Developing test cases

If you read my last post, you may notice that this specification includes an extra section called “Examples”. These examples show the user how the function is supposed to perform. They also represent the suite of test cases used to validate the function. Creating test cases is more of an art than a science, and test cases will be unique to each function you write. However, there is a set of basic rule you can follow to guide your implementation of unit testing which I’ll outline below.

  1. Pick the simplest cases first. In this example, the simplest cases are when both objectives are both above or below the criteria
  2. Move to more complex cases. In this example, a more complex case could be when one objective is above and the other below, or vice versa
  3. Think about “weird” possibilities. One “weird” case for this code could be when one or both objectives are equal to the criteria
  4. Never test a precondition violation. Precondition violations are outside the scope of the function and should not be included in unit tests

Test cases should be exhaustive and even simple codes may have many test cases. In my example above I provide seven, can you think of any more that are applicable to this code?

Implementing a testing strategy

After you’ve developed your test cases, it’s time to implement your unit test. For demonstration purposes I’ve written my own unit test code which can be used to test the cases developed above. This function simply utilizes assert statements to check if each test input generates the correct output. A danger of writing your own testing function is that the test function itself may have errors.
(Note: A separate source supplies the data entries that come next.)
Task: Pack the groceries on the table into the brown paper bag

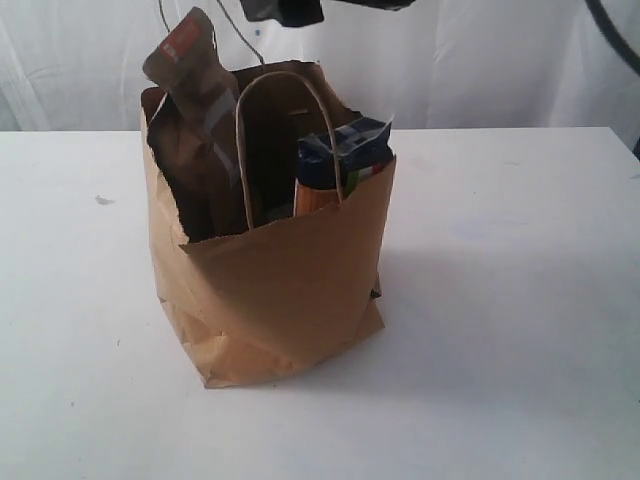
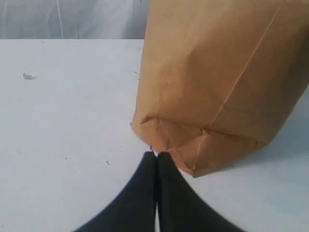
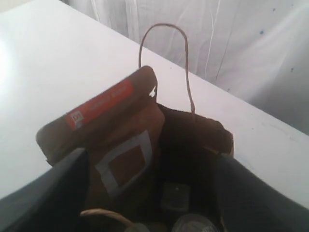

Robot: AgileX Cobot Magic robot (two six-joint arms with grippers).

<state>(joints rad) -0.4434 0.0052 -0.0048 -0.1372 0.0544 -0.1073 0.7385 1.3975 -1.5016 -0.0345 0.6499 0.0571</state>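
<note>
The brown paper bag point(image 1: 275, 285) stands open in the middle of the white table point(image 1: 520, 300). A dark-brown pouch point(image 1: 192, 95) with a red label sticks up out of its left side. The long orange-navy packet point(image 1: 338, 162) leans at its right side. My right gripper point(image 3: 150, 162) hangs open over the bag's mouth, with the pouch point(image 3: 116, 128) below its fingers point(image 3: 46, 195). Deep inside lie a small dark box point(image 3: 175, 195) and a round lid point(image 3: 193, 223). My left gripper point(image 2: 157, 155) is shut and empty, low on the table at the bag's bottom corner point(image 2: 166, 137).
A white curtain point(image 1: 480, 60) hangs behind the table. A dark piece of an arm point(image 1: 285, 10) shows at the top edge above the bag. The bag's twisted handles point(image 1: 290, 85) stand upright. A small speck point(image 1: 104, 200) lies on the table at the left.
</note>
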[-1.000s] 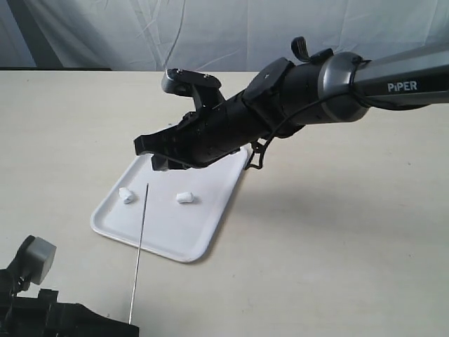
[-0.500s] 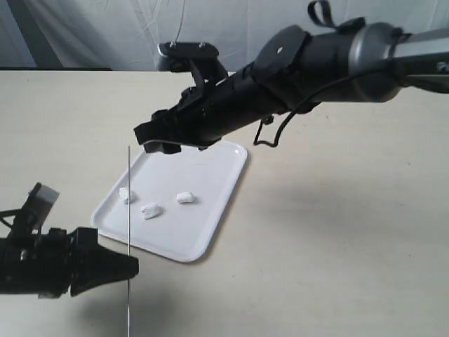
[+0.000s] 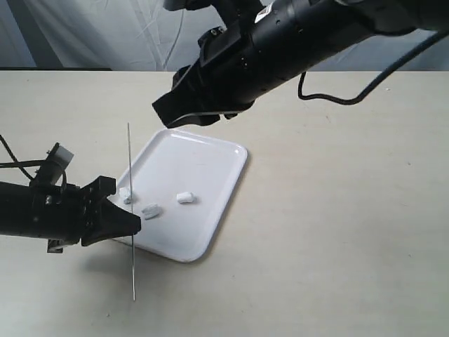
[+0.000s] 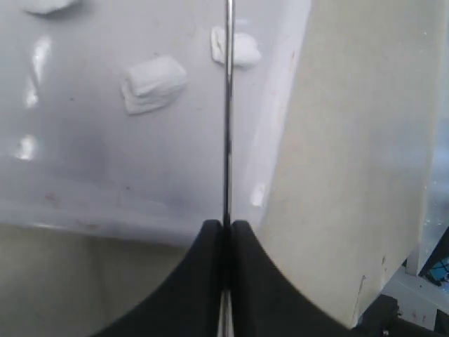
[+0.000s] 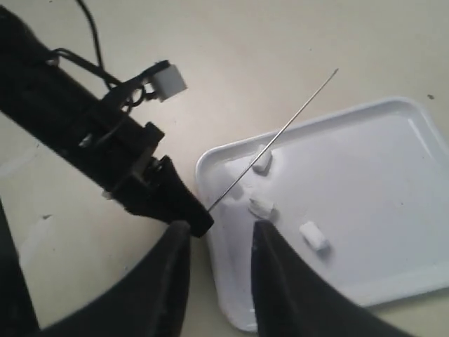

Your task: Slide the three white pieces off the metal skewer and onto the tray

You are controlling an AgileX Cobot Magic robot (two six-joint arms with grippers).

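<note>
The three white pieces lie loose on the tray (image 3: pixel 203 161), near its left end: one (image 3: pixel 126 194), a second (image 3: pixel 150 210) and a third (image 3: pixel 185 198). The bare metal skewer (image 3: pixel 130 175) stands nearly upright at the tray's left edge, with my left gripper (image 3: pixel 133 225) shut on it partway up. In the left wrist view the skewer (image 4: pixel 228 105) runs from the jaws (image 4: pixel 226 228) across the tray (image 4: pixel 105 161), past two pieces (image 4: pixel 153 84) (image 4: pixel 238 48). My right gripper (image 3: pixel 168 116) hangs open and empty above the tray's far end; its view shows its open jaws (image 5: pixel 219 232) and the pieces (image 5: pixel 261 206).
A beige tabletop (image 3: pixel 337 225) stretches all round the tray. A white draped cloth (image 3: pixel 105 35) closes off the back. The right arm's black body (image 3: pixel 280 42) crosses over the table's far side.
My left gripper has risen and moved in to the tray's left edge with the skewer. The right arm lifted up and back. A third piece landed on the tray.
</note>
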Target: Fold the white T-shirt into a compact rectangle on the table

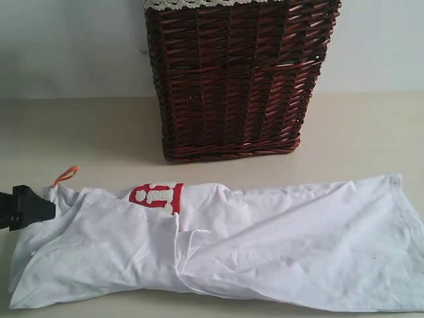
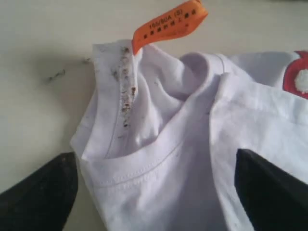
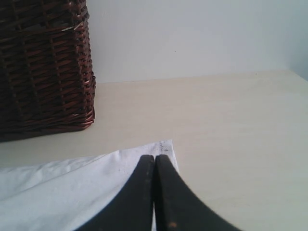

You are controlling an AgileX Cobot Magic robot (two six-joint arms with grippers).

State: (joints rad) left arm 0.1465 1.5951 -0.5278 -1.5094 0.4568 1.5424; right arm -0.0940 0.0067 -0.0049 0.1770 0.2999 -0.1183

In practice, it’s easiest to use an established tool such as PyTest to perform unit testing (for in-depth coverage of PyTest see Bernardo’s post from 2019).

def test_check_satisficing():
    """
    Unit test for the function check_satisficing
    """
    import numpy as np
    from check_satisficing import check_satisficing
    
    print("Testing check_satisficing")
    
    
    # test case 1:
    objs1 = np.array([0.5, 0.5])
    criteria1 = np.array([0.4, 0.4])
    directions1 = ['ge','ge']
    result1 = True
    
    assert (check_satisficing(objs1, criteria1, directions1)) == result1, \
    'Test 1 failed ' + repr(objs1) + ', ' + repr(criteria1) + ', ' + \
    repr(directions1) + ' returned False, should be True'
    
    # test case 2:
    objs2 = np.array([0.5, 0.5])
    criteria2 = np.array([0.4, 0.4])
    directions2 = ['ge','le']
    result2 = False
    
    assert (check_satisficing(objs2, criteria2, directions2)) == result2, \
    'Test 2 failed ' + repr(objs2) + ', ' + repr(criteria2) + ', ' + \
    repr(directions2) + ' returned True, should be False'
    
    
     # test case 3:
    objs3 = np.array([0.4, 0.4])
    criteria3 = np.array([0.5, 0.5])
    directions3 = ['le','le']
    result3= True
    
    assert (check_satisficing(objs3, criteria3, directions3)) == result3, \
    'Test 3 failed ' + repr(objs3) + ', ' + repr(criteria3) + ', ' + \
    repr(directions3) + ' returned False, should be True'
    
    
     # test case 4:    
    objs4 = np.array([0.5, 0.5])
    criteria4 = np.array([0.4, 0.4])
    directions4 = ['ge','le']
    result4 = False
    
    assert (check_satisficing(objs4, criteria4, directions4)) == result4, \
    'Test 4 failed ' + repr(objs4) + ', ' + repr(criteria4) + ', ' + \
    repr(directions4) + ' returned True, should be False'
    
    
    # test case 5    
    objs5 = np.array([0.5, 0.5])
    criteria5 = np.array([0.4, 0.4])
    directions5 = ['le','ge']
    result5 = False
    
    assert (check_satisficing(objs5, criteria5, directions5)) == result5, \
    'Test 5 failed ' + repr(objs5) + ', ' + repr(criteria5) + ', ' + \
    repr(directions5) + ' returned True, should be False'
    
    
    # test case 6: 
    objs6 = np.array([0.5, 0.5])
    criteria6 = np.array([0.5, 0.5])
    directions6 = ['ge','ge']
    result6 = True
    
    assert (check_satisficing(objs6, criteria6, directions6)) == result6, \
    'Test 6 failed ' + repr(objs6) + ', ' + repr(criteria6) + ', ' + \
    repr(directions6) + ' returned False, should be True'
    
    # test case 7: 
    objs7 = np.array([0.5, 0.5])
    criteria7 = np.array([0.5, 0.5])
    directions7 = ['le','le']
    result7 = True
    
    assert (check_satisficing(objs7, criteria7, directions7)) == result7, \
    'Test 7 failed ' + repr(objs7) + ', ' + repr(criteria7) + ', ' + \
    repr(directions7) + ' returned False, should be True'
    
    
    print("check_satisficing has passed all tests!")

    return    

Concluding thoughts

When developing a new Python function, it’s good practice to code the test cases while you’re writing the function and test each component during the development cycle. Coding in this matter will allow you to identify and fix errors early an can save a lot of time and headache. Creating test cases during code development may also improve the quality of your code by helping you conceptualize and avoid potential bugs.